Four years later, Slemp was moving on again. He took a job as a deputy U.S. Marshal in Roanoke in 1964, covering the western district of Virginia. He spent weeks at a time out of state, transporting prisoners back to Virginia. He traveled by car most of the time, he said. Every day, he’d call into the office at 5 p.m. to see if any more pickups had been added on.
“They’d run you all over the country,” he said. “When you got back home you were wore out.”
When he first started transporting inmates on planes he didn’t have to tell anyone he had a weapon on the plane.
Under the five U.S. Marshals Slemp worked for he was always in rotation for special assignments.
Like at a 1967 anti-war protest at the Pentagon a photo was taken of him swinging his baton at a protester who broke the security line. Another photo shows Slemp carrying a female protester.
Another clipping in his scrapbook shows Slemp dumping and crushing $400,000 worth of bootlegged tapes at the Washington County dump.
Then there’s the snapshot of Slemp serving injunction papers in Big Stone Gap during a coal strike.
He worked court security for trials, including one for murder in the Virgin Islands and Muhammad Ali’s draft-evasion trial in Texas.
But much of his time was spent transporting prisoners in the backseat of his car. Most of the time they would talk, he said, but he made it a point to never answer any legal or personal questions. The prisoners usually never gave Slemp any trouble, he said. Some were aggravating, though, he said, and he was always glad to see them go.
“I don’t make a habit of getting to know them,” he said. “They’ll talk about what work they do or their home life and all about their life story. They just want someone to listen and they’re nervous, I guess.”
With 26 years in as a U.S. Marshall, Slemp retired in1990, but he couldn’t stop working. He rejoined the Washington County Sheriff’s Office, serving civil papers until 1992, when he went to work as an administrator at the Washington County Jail. He retired from the Sheriff’s Office in 1996.
That retirement didn’t last long either.
“I’d sit around waiting for a call,” he said. “I thought I retired for good, but I didn’t.”

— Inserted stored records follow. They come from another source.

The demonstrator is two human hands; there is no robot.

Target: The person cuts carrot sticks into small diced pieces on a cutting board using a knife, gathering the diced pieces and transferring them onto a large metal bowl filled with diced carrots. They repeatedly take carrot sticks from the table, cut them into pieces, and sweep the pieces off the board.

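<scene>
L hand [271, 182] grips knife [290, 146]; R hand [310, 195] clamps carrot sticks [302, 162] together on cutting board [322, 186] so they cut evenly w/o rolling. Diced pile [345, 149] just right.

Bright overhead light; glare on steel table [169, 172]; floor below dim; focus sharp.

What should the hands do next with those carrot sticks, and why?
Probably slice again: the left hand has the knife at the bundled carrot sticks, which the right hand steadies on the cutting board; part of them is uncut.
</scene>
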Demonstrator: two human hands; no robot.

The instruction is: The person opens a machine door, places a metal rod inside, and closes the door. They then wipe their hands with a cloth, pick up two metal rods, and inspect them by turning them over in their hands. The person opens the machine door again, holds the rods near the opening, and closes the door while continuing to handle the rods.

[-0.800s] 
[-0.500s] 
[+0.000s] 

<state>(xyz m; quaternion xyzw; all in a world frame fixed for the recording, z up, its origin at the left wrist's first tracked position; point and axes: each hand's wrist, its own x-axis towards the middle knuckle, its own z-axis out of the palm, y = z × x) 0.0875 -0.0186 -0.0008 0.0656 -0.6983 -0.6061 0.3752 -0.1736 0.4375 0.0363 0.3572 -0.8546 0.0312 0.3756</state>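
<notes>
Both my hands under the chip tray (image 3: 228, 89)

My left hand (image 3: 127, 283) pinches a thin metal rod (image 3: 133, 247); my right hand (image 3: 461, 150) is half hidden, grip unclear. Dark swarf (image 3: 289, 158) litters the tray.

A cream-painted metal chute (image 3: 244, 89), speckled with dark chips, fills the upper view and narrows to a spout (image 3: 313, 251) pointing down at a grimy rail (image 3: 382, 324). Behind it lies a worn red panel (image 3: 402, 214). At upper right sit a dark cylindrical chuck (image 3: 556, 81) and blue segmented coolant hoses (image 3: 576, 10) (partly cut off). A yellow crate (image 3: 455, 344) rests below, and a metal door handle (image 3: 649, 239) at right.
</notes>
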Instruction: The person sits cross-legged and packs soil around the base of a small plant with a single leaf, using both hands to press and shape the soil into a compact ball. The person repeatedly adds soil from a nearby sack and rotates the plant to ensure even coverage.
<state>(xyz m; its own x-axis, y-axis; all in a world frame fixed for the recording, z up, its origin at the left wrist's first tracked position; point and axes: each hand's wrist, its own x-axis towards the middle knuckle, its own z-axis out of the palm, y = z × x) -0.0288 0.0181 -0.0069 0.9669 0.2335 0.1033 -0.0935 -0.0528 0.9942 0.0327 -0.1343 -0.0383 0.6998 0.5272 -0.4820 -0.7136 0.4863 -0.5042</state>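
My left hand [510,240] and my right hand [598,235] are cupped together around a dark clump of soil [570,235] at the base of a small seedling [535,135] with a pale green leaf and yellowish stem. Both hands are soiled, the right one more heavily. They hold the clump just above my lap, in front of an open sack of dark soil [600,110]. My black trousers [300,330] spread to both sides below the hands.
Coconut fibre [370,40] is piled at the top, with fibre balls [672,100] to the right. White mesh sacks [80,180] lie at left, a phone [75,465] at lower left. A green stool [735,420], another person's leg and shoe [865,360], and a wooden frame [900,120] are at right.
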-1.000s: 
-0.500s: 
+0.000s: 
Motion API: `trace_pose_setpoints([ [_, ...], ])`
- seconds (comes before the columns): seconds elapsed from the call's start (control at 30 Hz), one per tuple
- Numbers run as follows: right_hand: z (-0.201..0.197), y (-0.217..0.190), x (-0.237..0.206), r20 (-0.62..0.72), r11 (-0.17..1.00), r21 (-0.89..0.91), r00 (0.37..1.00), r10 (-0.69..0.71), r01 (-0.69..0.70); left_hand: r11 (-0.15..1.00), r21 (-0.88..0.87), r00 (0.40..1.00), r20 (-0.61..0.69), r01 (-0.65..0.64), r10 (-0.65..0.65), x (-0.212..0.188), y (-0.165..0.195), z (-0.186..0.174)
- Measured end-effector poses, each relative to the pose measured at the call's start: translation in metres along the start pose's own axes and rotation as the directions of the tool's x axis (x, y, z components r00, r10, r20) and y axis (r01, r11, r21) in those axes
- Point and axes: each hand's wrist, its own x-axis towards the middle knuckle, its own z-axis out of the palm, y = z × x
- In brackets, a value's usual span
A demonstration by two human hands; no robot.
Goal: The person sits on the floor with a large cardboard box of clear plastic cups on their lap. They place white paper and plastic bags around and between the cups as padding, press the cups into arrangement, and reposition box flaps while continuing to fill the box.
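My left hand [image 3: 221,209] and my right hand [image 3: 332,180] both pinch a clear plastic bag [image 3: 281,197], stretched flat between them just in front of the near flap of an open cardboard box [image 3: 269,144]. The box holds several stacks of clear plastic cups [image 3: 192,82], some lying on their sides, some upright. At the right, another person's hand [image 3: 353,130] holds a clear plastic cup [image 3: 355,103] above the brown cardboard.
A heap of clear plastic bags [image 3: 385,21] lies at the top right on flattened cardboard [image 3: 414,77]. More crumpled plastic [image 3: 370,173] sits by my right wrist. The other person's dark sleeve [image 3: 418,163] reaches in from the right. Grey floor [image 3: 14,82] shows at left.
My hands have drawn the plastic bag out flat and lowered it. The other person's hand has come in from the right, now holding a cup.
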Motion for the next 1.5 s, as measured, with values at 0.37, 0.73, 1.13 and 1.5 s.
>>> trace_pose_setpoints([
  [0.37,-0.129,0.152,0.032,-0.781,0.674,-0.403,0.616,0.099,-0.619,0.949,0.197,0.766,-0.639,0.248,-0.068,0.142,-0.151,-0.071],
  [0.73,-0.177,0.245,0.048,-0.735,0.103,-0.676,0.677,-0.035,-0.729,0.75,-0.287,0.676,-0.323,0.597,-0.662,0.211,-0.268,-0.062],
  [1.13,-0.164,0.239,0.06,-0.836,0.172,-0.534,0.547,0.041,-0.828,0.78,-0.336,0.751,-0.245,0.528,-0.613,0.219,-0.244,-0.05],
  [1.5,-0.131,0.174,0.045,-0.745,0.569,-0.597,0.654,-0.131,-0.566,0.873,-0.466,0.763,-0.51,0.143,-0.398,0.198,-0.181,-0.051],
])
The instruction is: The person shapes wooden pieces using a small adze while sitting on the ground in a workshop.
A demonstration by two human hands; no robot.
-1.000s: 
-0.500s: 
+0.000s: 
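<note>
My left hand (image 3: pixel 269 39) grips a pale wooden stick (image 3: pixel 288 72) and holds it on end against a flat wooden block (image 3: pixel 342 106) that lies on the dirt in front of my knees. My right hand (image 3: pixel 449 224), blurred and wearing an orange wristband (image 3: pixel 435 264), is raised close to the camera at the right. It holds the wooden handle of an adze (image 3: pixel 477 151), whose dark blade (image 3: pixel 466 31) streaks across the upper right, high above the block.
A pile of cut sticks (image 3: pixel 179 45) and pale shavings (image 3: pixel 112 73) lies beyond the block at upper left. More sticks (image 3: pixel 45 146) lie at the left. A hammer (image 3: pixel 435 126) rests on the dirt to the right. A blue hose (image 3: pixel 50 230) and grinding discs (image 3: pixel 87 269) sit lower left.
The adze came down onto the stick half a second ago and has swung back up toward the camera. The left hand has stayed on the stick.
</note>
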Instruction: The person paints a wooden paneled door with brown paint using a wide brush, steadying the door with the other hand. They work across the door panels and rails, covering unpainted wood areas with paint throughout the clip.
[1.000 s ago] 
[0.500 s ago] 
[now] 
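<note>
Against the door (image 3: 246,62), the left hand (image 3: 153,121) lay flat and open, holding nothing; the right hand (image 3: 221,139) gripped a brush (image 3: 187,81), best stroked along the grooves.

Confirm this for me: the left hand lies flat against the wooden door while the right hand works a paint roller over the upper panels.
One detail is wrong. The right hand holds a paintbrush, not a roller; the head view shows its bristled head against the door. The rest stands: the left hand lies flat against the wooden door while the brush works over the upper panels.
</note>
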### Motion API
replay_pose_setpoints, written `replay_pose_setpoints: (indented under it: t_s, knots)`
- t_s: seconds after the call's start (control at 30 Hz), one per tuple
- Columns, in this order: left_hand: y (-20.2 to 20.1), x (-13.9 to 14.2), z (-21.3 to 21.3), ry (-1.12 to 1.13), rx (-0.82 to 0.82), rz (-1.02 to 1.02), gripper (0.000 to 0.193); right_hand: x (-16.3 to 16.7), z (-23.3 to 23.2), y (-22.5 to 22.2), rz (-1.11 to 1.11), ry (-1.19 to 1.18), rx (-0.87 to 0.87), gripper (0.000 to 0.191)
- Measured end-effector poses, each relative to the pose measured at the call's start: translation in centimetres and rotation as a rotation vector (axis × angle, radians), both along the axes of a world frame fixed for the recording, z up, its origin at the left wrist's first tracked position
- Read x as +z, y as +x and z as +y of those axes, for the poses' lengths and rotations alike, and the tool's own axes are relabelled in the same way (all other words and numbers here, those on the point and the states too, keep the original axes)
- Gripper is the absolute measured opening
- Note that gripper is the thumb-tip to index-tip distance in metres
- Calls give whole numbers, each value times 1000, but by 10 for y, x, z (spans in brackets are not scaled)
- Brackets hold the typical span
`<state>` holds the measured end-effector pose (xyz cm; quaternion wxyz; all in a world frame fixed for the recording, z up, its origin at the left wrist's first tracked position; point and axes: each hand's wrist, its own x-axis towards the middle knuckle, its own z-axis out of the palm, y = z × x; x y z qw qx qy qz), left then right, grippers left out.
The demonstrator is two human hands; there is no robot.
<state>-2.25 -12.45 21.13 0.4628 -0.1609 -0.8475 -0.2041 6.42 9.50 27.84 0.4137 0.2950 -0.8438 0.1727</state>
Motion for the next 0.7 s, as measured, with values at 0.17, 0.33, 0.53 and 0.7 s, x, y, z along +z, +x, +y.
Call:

He said he was bored and within a year was back at the Sheriff’s Office. He now works part-time transporting prisoners, just like he used to. He also works court security and performs civil unions at his home.
“Sometimes you see people who look down or talk down to people in jail and he never did,” Newman said in his office last week. “He is a kind person and he will be greatly missed.”
Last year, Slemp supervised the inmates while they painted the new sheriff’s office before the move.
He said he liked working with inmates. Newman said the inmates he supervised would fight for him.
“All of the inmates treated me with respect, if they didn’t then I wouldn’t bring them,” Slemp said.
Out of all the jobs, Abingdon patrolman, road camp guard for the Department of Corrections, U.S. Marshal, Slemp said he liked working for the Sheriff’s Office most. It was better, he said, than tromping around the country for two or three weeks at a time.
“The people, I’ll miss them,” he said. “That and being out and about. I’ll miss the fellowship with the officers… I’d do it all over again if I had the chance.”
Slemp’s wife, Dot, met her husband on the corner of Wall and Main streets in Abingdon.
Last week, she had to tell her husband a little story to get him to the surprise party. She said Lut. L. J. Doss, who called Slemp every week to give him his work schedule, had something to show him.
Slemp’s last day of work was Dec. 31.
“I got so I couldn’t hear,” Slemp said of his decision to finally quit working.
“And he couldn’t chase people,” his 9-year-old granddaughter Taylor said while lying on the rug at the Slemp home.
On that day, he’s still wearing his black, shiny deputy shoes as he looks out the window.
His days have changed now that he’s retired.
“I watch the squirrels, birds eat,” he said. “And when it gets warmer I’ll go out and work in the yard and I’ll hate every minute of it.”